So last Saturday we were at Wal-mart, and J was frolicking with the discount paintbrushes and el-cheapo sno-cone syrup like a lottery winner in a ho-house. After loading my wifely cart with Bounty, White Cloud, Lysol Wipes, and trash bags, I plunked myself down on a bench in plasticware to await his clearance for departure.
I was not far from the day's highlight--a mangy white rabbitish human holding an egg and wearing footie pajamas.

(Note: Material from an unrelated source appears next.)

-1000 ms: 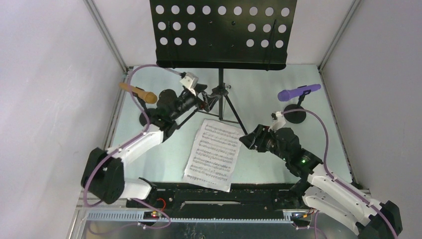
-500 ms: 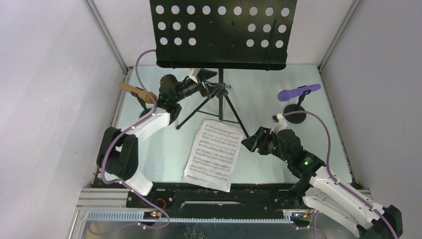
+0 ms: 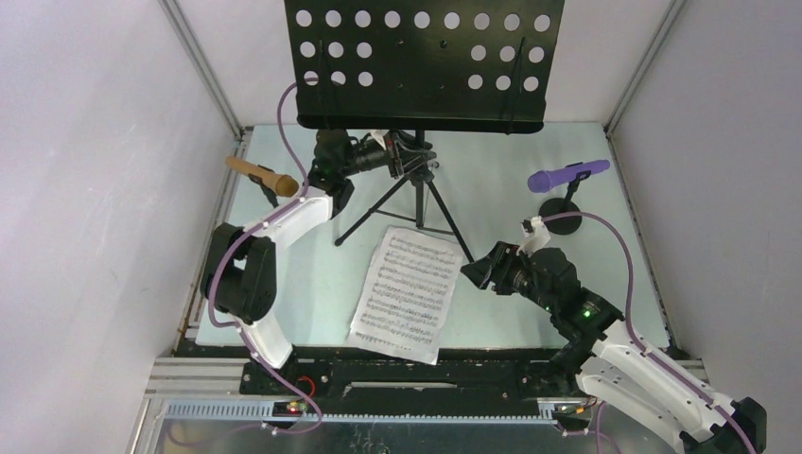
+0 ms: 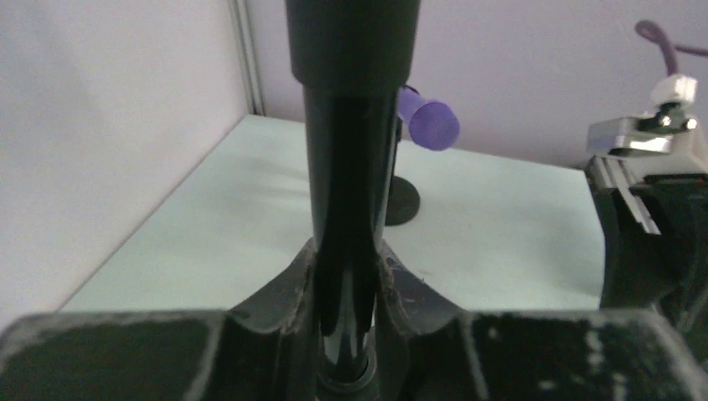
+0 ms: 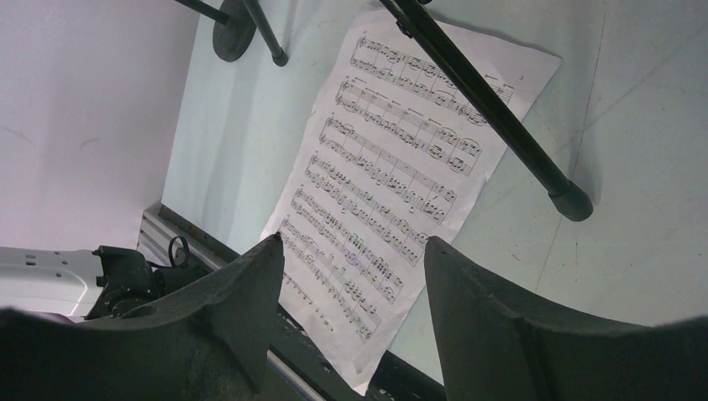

He was conveniently ambling between the endless shelves of Easter candy, baskets, cellophane grass, plastic eggs, doo-dads, and other crap--and the garden center, where a disinterested woman was getting reamed for giving out two free pansies instead of one.
I tried not to watch all the parents filling their carts with Easter booty right in front of their mewling progeny, thus destroying any potential belief in the true Easter Bunny who hops through windows and fills baskets while the wee ones are fast asleep. Now it's all "Mom, gimme," and into the cart it plops.
But then a mother with two girls, perhaps 3 and 4, wandered up, and the tinier girl stopped in absolute awe, her face glowing, her little legs jumping up and down. "Mommy," she whispered, "Mommy, mommy, mommy! It's him. Look! The Easter Bunny!"
And in that instant, I believed, too.